What you need to do
Go through the listing below and return every line exactly.

>>>

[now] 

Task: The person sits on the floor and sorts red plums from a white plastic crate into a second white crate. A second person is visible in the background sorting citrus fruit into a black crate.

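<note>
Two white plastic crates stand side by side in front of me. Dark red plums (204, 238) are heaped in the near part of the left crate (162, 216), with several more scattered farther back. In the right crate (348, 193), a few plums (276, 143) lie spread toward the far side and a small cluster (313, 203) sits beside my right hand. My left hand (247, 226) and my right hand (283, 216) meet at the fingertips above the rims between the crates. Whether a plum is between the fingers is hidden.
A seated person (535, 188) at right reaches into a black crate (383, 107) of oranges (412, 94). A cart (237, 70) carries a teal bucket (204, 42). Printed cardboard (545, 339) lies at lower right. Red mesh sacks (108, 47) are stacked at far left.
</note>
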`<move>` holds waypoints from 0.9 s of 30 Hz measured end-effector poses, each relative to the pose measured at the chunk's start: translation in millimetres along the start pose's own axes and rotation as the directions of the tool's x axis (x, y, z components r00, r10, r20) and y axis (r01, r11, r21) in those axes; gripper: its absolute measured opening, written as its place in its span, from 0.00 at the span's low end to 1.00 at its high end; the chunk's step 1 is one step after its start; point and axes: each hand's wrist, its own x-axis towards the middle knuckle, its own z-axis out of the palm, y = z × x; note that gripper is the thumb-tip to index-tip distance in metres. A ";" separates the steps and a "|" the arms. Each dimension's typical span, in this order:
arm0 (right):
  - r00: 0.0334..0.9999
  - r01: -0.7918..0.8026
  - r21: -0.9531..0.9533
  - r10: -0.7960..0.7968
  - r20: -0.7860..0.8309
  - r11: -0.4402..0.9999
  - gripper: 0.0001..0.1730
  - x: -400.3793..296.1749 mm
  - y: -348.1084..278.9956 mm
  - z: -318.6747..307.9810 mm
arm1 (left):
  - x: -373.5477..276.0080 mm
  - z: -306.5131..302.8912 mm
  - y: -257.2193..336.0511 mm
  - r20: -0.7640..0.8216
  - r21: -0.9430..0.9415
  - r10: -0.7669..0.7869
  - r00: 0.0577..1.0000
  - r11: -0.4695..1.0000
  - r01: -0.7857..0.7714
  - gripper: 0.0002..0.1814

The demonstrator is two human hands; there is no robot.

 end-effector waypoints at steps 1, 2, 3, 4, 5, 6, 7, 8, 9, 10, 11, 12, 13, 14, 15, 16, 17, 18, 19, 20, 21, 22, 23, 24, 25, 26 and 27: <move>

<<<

Task output
[now] 

Task: The person sits on the floor and sorts red plums from a white plastic crate into a second white crate. A second person is visible in the background sorting citrus fruit into a black crate.

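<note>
Two white plastic crates stand side by side in front of me. Dark red plums (204, 238) are heaped in the near part of the left crate (162, 216), with several more scattered farther back. In the right crate (348, 193), a few plums (276, 143) lie spread toward the far side and a small cluster (313, 203) sits beside my right hand. My left hand (247, 226) and my right hand (283, 216) meet at the fingertips above the rims between the crates. Whether a plum is between the fingers is hidden.
A seated person (535, 188) at right reaches into a black crate (383, 107) of oranges (412, 94). A cart (237, 70) carries a teal bucket (204, 42). Printed cardboard (545, 339) lies at lower right. Red mesh sacks (108, 47) are stacked at far left.
</note>
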`<move>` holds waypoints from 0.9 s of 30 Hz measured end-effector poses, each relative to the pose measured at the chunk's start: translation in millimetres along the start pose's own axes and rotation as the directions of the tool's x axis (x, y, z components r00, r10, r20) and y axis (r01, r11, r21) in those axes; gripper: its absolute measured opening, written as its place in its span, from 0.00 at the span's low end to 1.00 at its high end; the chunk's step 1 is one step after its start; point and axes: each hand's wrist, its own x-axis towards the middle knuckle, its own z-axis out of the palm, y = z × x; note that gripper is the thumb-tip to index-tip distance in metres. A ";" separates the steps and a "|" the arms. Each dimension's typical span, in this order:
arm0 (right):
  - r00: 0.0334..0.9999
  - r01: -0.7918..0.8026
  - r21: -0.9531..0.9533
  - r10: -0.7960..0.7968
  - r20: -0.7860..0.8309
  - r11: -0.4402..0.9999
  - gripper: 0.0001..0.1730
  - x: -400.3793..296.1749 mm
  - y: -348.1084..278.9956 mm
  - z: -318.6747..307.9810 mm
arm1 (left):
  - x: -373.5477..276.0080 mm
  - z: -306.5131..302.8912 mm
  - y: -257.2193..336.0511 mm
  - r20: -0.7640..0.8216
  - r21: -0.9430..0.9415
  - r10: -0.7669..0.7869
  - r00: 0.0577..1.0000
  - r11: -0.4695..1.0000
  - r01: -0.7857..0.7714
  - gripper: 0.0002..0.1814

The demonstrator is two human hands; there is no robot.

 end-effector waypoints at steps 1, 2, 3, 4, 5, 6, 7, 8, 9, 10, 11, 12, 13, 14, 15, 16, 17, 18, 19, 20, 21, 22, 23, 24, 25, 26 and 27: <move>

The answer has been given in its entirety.